If the GOP Cavalry Doesn't Come
In the wake of the Supreme Court's ObamaCare decision, conservatives await the arrival of the GOP Cavalry after a Republican victory in November.
What if that cavalry doesn't come? Or what if it arrives poorly armed, on lame horses, with dull leadership?
As the autopsy on the SCOTUS decision continues, pundits focus on deciphering the reasoning behind Chief Justice John Roberts' support for ObamaCare.
At this point, the analysis is somewhat interesting, but irrelevant. My dog died recently. I don't know exactly why, and I don't need to know. I just know he died. And that's that.
Likewise, SCOTUS didn't kill ObamaCare, and, for now, ObamaCare lives. The once-hoped for Roberts' Cavalry Troop never saddled up. They mumbled something about rescue not being their job. And that's that.
Conservatives now await a troop of newly elected Republican congressional legislators who will ride into D.C. hell-bent-to-leather, determined to turn back the progressives who control the Democratic Party and the national agenda.
Conservatives long for a Republican Party, led by a President Romney, determined to rescue the nation from another huge government entitlement program that the country cannot afford, particularly in the midst of a sustained recession.
Let's imagine that the GOP Cavalry does come. That it brings the intelligence to know what to do, the courage to do it, and the skill to lead America into a real recovery. Not the jingoistic bloviation of Biden's Recovery Summer.
Yet even then, James Piereson, writing for The New Criterion, predicts that "[t]here will follow an extended period of conflict in the United States between the two political parties as they compete for support either to maintain the post-war system [that emerged out of the New Deal with its emphasis upon national regulation of the economy, social insurance, expending personal consumption, and public debt] or to indentify a successor to it."
The supposition in Piereson's article is that, regardless of which party wins in November, we're in for a long slog between two battling political parties. But is that an inevitable future?
Piereson is president of the William E. Simon Foundation. Simon served in the Treasury departments during the administrations of Presidents Nixon, Ford, and Reagan. Piereson's article, "Future tense, X: The fourth revolution," predicts that the coming "fourth revolution" ([1] Jefferson's revolution of 1800, [2] the Civil War, and [3] the New Deal) will pit Democrats against Republicans.
Piereson writes that Democrats "are in the more vulnerable position because they have built their coalition around public spending, public debt, and publicly guaranteed credit, all sources of funds that appear to be reaching their limits."
Suppose he's mistaken about the relative vulnerability of the two parties. Conservatives lost in the SCOTUS decision, but then so did the GOP. With the Court's ruling, the GOP became the only short-term rescue for those who foresee disaster if ObamaCare is implemented.
So suppose the Republican Cavalry either doesn't come -- because it can't win enough elections -- or comes unprepared to attack the serious problems that face the nation. What then?
Imagine a victorious GOP that merely mitigates the impending damage of ObamaCare by tweaking it; that only somewhat reduces the annual trillion-dollar-plus federal deficits; that simply deletes a few items from the mounting pile of federal regulations, making it ever harder to do business in America. In other words, a GOP that underperforms to conservative expectations. How would that be received?
All unlikely to happen, you say. But would that be far out of character with how the Republican Congressional leadership has performed since the 2008 election?

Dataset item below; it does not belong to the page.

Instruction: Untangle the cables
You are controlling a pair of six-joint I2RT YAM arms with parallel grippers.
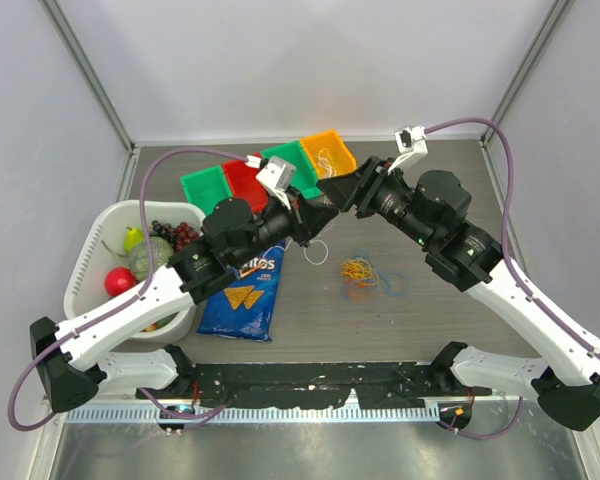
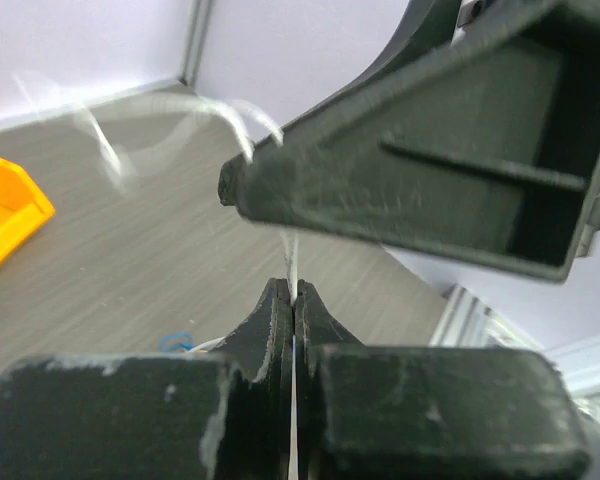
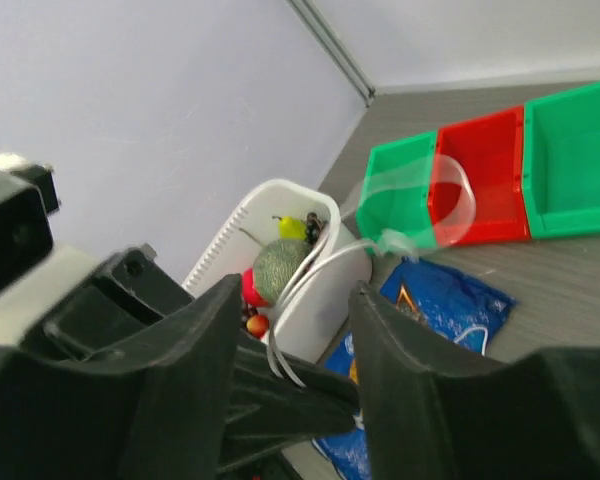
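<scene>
Grey wood-grain table (image 1: 430, 330) fills a white-walled enclosure, and the work is happening in the air above its middle. One white strand (image 2: 290, 255) has been lifted clear of the rest. The left gripper (image 2: 294, 290) is pinched tight on it, jaws together with the thread running up from between them. The right gripper (image 3: 295, 300) sits tip to tip with the left one, and its jaws stand apart. The strand loops loosely through the gap, not clamped.

The rest of the tangle (image 1: 360, 270), orange, yellow and blue loops, lies flat on the table just in front of the two tips. A blue chip bag (image 1: 245, 295) lies to its left, with a white basket (image 1: 95, 240) of fruit beyond that and a row of coloured bins (image 1: 205, 185) at the back.

This looks like a hand-over of a strand already separated. Next, the left arm probably needs to carry the strand away without dragging its trailing loop back into the pile.
</scene>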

In other words, suppose the Republican Cavalry rides to the rescue more like F Troop than like SEAL Team 6.
If that happens, we settlers are unlikely to ever again trust the Republican Cavalry. And the party will, deservedly, go the way of the Whigs.
Despite Piereson's prediction, the GOP is at least as vulnerable as the Democratic Party. The GOP establishment is not optimistic:
ELIZABETHTOWN, Ky. (AP) -- It's on his to-do list, but U.S. Senate Minority Leader Mitch McConnell says the odds are against repealing the health care law championed by President Barack Obama.
The Kentucky Republican said Monday it's hard to unravel something of the magnitude of the 2,700-page health care law, WHAS-TV reports.
"If you thought it was a good idea for the federal government to go in this direction, I'd say the odds are still on your side," McConnell said. "Because it's a lot harder to undo something than it is to stop it in the first place."
If there is to be a "fourth revolution," as Piereson predicts, it may need to stand up against the Democratic Party not from atop the Republican Party platform, but from an alignment of like-minded grassroots organizations across the nation -- organizations who trace their ideological ancestry back to a group of Bostonians who dressed up not like Cavalry, but like Indians.